Тем не менее главная причина, по которой я не могу уступить, вовсе не в этом. Настоящая причина – это страсть. У демонстрантов своя страсть, у меня своя. В действительности у меня их несколько.

Это страсть к поиску истины, потому что ложь, недомолвки и тайные соглашения губительны для демократии. И единственными людьми, нравятся вам они или нет, чья работа состоит в том, чтобы разоблачать ложь, махинации и тайные сговоры, являются журналисты.

Это страсть собирать информацию и выслушивать мнение всех сторон и затем определять собственную позицию.

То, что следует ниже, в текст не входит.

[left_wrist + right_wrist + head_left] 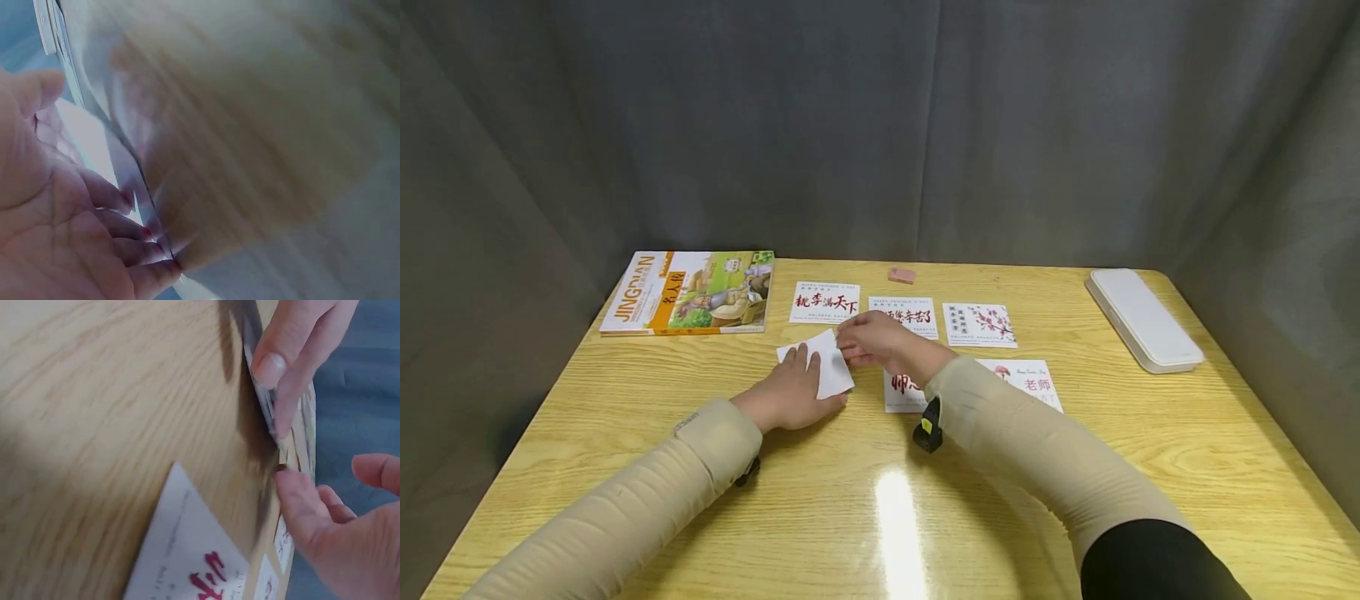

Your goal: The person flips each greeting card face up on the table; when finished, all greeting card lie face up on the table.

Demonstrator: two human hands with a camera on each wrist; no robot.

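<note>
A blank white card (826,363) lies tilted left of the middle of the table. My left hand (799,392) rests on it with straight fingers spread over its face. In the left wrist view the fingertips (150,240) sit along the card's edge. My right hand (874,337) is at the card's right edge, fingers bent slightly. A small brown spot (281,467) shows at its fingertip in the right wrist view, by the card's corner. Just right lies a card with red writing (904,396), partly hidden by the right arm.
Behind are cards with red characters (825,302) and with blossoms (981,325). A small pink block (902,275) lies at the back. A book (696,292) is back left, a white case (1144,320) back right. Another card (1030,379) shows beyond the right sleeve. Grey curtains enclose the table.
</note>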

Это страсть, которая советует доверять вашему мнению, быть готовыми отстаивать вашу точку зрения, а также приглашать других разделить ее с вами, но не с помощью силы, а убеждением.

Именно эти страсти движут компанией РαН. Пока мы работаем в ней, мы будем жить и руководствоваться ими. Если мы ошибемся, мы надеемся, вы незамедлительно дадите нам знать, но не требованиями исполнить ваши пожелания, а предложениями об улучшении нашей работы. В этом мы рассчитываем на ваше содействие. Спасибо.

Он не шевелился, продолжая серьезно глядеть в объектив пока не остановилась пленка.

– Браво, – тихо сказала Валери.

Ник повернулся, прикрыв глаза рукой от слепящего света, и увидел ее, стоявшую в стороне.

– Не знал, что ты здесь.

– Я подумала, что если бы знал, то стал бы нервничать.

– Да я и так волновался. Как у меня получилось?

– Ты был великолепен.

Он был признателен ей за похвалу; в этот момент она была профессионалом, а он новичком.

– Взгляну еще раз, что получилось, прежде чем пускать пленку в эфир, – сказал он. – Пойдем, мне хочется, чтобы ты была рядом.

Они смотрели кадры выступления в тишине, стараясь предугадать силу их воздействия.

– Не думаю, чтобы удалось остановить многих демонстрантов, – сказал Ник после просмотра, – но кое-кто из зрителей, посмотрев, может задуматься и одобрить.

– Я более заинтересована в членах правления Фонда, – сказала Валери, – интересно, догадаются ли они, что ты говорил для них, и что они смогут предпринять? Особенно Олсен, – добавила она задумчиво. – У меня такое чувство, что он непредсказуем.

Ник улыбнулся:

– Ты исходишь из того, что он смотрит наши новости.

– Да, пожалуй, ты прав; возможно, он их не смотрит. Что ж, тогда я позабочусь, чтобы он посмотрел эту передачу. Чтобы все они посмотрели. Надеюсь, извинишь, Ник, мне нужно сделать несколько звонков.

В шесть часов тридцать минут, полчаса спустя после просмотра телевизионного заявления Ника, Ларс Олсен позвонил ему в офис. Ник все еще находился в своем кабинете; они с Валери вместе смотрели программу новостей и собирались пойти пообедать.

– Я восхищен вашим выступлением, – сказал Олсен. Его голос звучал размеренно, звучно. Именно этот голос неизменно привлекал внимание его паствы. – Я понятия не имел о демонстрации, пока не увидел в ваших теленовостях. Конечно, мне известно, как она возникла; к ней призывал Флойд Бассингтон в своей воскресной проповеди. Сомневаюсь, чтобы Флойд додумался до этого сам. У него крайне ограниченное воображение, но он близок к двум другим членам правления, гораздо более агрессивным, нежели он.